> **Exercise goal**
Leave the images out and repeat the data exactly as given.
------------
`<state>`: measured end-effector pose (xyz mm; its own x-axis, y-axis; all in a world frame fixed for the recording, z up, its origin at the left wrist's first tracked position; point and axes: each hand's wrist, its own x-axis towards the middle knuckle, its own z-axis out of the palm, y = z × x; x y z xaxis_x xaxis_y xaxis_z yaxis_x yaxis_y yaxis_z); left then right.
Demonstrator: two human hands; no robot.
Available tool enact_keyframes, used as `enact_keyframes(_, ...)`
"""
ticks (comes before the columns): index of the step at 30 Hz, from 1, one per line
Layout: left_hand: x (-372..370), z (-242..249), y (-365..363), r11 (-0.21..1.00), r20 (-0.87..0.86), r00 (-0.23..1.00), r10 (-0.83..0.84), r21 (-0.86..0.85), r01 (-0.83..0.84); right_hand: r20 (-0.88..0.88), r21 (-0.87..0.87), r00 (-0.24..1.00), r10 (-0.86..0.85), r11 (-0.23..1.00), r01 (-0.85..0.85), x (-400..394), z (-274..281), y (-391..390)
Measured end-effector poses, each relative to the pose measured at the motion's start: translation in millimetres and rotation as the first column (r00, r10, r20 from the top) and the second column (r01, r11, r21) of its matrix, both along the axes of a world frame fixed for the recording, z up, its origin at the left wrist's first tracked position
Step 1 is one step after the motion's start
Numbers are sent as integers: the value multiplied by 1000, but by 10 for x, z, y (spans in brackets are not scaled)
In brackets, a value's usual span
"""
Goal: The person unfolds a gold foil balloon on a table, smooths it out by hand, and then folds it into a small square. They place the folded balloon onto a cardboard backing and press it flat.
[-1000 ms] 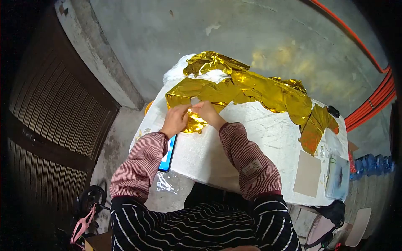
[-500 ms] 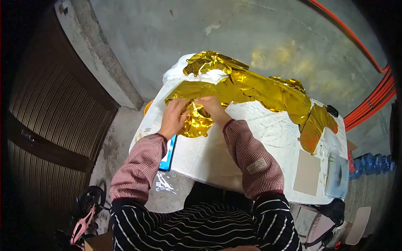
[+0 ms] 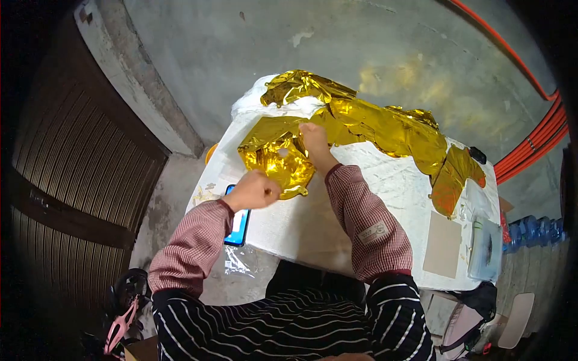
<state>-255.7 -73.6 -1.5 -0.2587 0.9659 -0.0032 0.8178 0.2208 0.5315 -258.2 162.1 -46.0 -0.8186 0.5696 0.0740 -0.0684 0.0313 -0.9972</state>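
Observation:
A crumpled gold foil balloon (image 3: 280, 168), flat and shiny with a small tab at its near edge, lies on the left part of the white-covered table (image 3: 283, 228). My right hand (image 3: 314, 143) is closed at its upper right edge, fingers pinched on the foil. Over its near left side is my left hand (image 3: 254, 190), curled with fingers together; what they hold, if anything, is hidden. A phone (image 3: 238, 224) with a lit blue screen lies just below my left hand, partly covered by it.
More flat gold foil balloons (image 3: 385, 129) stretch across the table's far side to the right. A grey-beige card (image 3: 442, 245) and a clear plastic case (image 3: 485, 249) lie at the right end. A black object (image 3: 477, 155) sits at the far right corner.
My left hand has moved down and left, away from my right hand. My right hand has risen slightly. The foil between them now lies more spread out.

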Motion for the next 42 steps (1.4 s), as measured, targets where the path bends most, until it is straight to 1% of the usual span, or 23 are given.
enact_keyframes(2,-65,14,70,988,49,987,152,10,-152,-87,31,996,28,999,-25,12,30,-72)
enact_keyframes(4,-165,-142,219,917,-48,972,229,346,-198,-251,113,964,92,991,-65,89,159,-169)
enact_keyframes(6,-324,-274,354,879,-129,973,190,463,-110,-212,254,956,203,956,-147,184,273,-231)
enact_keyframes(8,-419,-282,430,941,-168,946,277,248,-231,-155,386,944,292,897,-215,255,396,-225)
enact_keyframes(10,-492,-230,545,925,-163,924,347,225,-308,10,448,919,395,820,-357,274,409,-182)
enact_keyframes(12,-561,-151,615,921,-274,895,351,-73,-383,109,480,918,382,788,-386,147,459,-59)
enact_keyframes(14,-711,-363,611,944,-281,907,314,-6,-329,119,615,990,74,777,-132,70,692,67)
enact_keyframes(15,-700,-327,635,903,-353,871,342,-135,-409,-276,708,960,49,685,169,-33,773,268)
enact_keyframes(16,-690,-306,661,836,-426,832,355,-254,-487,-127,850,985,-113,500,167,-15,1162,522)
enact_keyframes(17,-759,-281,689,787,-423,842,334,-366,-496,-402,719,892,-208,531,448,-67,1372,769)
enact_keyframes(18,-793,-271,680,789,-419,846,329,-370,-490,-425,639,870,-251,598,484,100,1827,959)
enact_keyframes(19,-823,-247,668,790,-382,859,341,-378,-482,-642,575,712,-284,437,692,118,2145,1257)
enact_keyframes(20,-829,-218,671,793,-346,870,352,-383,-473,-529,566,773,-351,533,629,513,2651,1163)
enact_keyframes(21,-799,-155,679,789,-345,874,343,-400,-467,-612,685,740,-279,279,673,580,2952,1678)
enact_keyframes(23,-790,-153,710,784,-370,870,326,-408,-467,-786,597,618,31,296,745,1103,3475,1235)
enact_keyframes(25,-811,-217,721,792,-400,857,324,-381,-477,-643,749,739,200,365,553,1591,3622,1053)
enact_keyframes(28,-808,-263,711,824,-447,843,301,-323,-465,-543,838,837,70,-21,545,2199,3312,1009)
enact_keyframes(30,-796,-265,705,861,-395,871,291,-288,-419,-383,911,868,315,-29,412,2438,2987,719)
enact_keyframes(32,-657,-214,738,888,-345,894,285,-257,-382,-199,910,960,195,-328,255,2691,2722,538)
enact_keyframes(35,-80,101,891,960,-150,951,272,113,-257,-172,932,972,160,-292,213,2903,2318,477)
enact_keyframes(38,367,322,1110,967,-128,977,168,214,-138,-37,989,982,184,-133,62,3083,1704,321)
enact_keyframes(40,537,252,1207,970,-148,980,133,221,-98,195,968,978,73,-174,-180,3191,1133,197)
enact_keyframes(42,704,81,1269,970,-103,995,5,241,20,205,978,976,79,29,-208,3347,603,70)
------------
> **Output of the task**
`<state>`: measured end-effector pose (xyz mm; its own x-axis, y-axis; all in a world frame fixed for the recording, z up, its origin at the left wrist's first tracked position; point and axes: each hand's wrist, its own x-axis towards the middle knuckle, its own z-axis out of the palm, y = z × x; x y z xaxis_x xaxis_y xaxis_z yaxis_x yaxis_y yaxis_z); left then right.
Demonstrator: two human hands; no robot.
Available tool enact_keyframes, used as `enact_keyframes(_, ...)`
"""
ticks (comes before the columns): index of the step at 30 Hz, from 1, one per line
Layout: left_hand: x (-372..370), z (-242..249), y (-365..363), r11 (-0.21..1.00), r20 (-0.87..0.86), r00 (-0.23..1.00), r10 (-0.83..0.84), r21 (-0.86..0.85), r01 (-0.83..0.84); right_hand: r20 (-0.88..0.88), r21 (-0.87..0.87), r00 (-0.24..1.00), r10 (-0.86..0.85), r11 (-0.23..1.00), r01 (-0.85..0.85), x (-400..394), z (-274..281), y (-391..390)
Measured end-effector poses, each relative to the pose measured at the motion's start: translation in millimetres and rotation as the first column (r00, r10, r20 from the top) and the second column (r01, r11, r21) of its matrix, both along the axes of a world frame fixed for the recording, z up, its origin at the left wrist's first tracked position
Step 1 is one step after the motion's start
Numbers are sent as integers: the value multiplied by 1000, but by 10 for x, z, y (spans in brackets are not scaled)
In brackets, a value's usual span
"""
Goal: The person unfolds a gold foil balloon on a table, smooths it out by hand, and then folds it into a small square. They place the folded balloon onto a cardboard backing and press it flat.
[-1000 ms] 
[-500 ms] 
[+0 ms] 
<state>-255.7 -73.6 -1.5 -0.2587 0.9659 -0.0032 0.8178 0.2208 0.5315 -258.2 162.1 -46.0 -0.8186 0.5696 0.0740 -0.0684 0.0313 -0.9972</state>
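Observation:
A crumpled gold foil balloon (image 3: 280, 168), flat and shiny with a small tab at its near edge, lies on the left part of the white-covered table (image 3: 283, 228). My right hand (image 3: 314, 143) is closed at its upper right edge, fingers pinched on the foil. Over its near left side is my left hand (image 3: 254, 190), curled with fingers together; what they hold, if anything, is hidden. A phone (image 3: 238, 224) with a lit blue screen lies just below my left hand, partly covered by it.
More flat gold foil balloons (image 3: 385, 129) stretch across the table's far side to the right. A grey-beige card (image 3: 442, 245) and a clear plastic case (image 3: 485, 249) lie at the right end. A black object (image 3: 477, 155) sits at the far right corner.
My left hand has moved down and left, away from my right hand. My right hand has risen slightly. The foil between them now lies more spread out.
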
Motion for the next 42 steps (1.4 s), as measured, targets where the path bends most, until it is straight to 1% of the usual span, or 23 are given.
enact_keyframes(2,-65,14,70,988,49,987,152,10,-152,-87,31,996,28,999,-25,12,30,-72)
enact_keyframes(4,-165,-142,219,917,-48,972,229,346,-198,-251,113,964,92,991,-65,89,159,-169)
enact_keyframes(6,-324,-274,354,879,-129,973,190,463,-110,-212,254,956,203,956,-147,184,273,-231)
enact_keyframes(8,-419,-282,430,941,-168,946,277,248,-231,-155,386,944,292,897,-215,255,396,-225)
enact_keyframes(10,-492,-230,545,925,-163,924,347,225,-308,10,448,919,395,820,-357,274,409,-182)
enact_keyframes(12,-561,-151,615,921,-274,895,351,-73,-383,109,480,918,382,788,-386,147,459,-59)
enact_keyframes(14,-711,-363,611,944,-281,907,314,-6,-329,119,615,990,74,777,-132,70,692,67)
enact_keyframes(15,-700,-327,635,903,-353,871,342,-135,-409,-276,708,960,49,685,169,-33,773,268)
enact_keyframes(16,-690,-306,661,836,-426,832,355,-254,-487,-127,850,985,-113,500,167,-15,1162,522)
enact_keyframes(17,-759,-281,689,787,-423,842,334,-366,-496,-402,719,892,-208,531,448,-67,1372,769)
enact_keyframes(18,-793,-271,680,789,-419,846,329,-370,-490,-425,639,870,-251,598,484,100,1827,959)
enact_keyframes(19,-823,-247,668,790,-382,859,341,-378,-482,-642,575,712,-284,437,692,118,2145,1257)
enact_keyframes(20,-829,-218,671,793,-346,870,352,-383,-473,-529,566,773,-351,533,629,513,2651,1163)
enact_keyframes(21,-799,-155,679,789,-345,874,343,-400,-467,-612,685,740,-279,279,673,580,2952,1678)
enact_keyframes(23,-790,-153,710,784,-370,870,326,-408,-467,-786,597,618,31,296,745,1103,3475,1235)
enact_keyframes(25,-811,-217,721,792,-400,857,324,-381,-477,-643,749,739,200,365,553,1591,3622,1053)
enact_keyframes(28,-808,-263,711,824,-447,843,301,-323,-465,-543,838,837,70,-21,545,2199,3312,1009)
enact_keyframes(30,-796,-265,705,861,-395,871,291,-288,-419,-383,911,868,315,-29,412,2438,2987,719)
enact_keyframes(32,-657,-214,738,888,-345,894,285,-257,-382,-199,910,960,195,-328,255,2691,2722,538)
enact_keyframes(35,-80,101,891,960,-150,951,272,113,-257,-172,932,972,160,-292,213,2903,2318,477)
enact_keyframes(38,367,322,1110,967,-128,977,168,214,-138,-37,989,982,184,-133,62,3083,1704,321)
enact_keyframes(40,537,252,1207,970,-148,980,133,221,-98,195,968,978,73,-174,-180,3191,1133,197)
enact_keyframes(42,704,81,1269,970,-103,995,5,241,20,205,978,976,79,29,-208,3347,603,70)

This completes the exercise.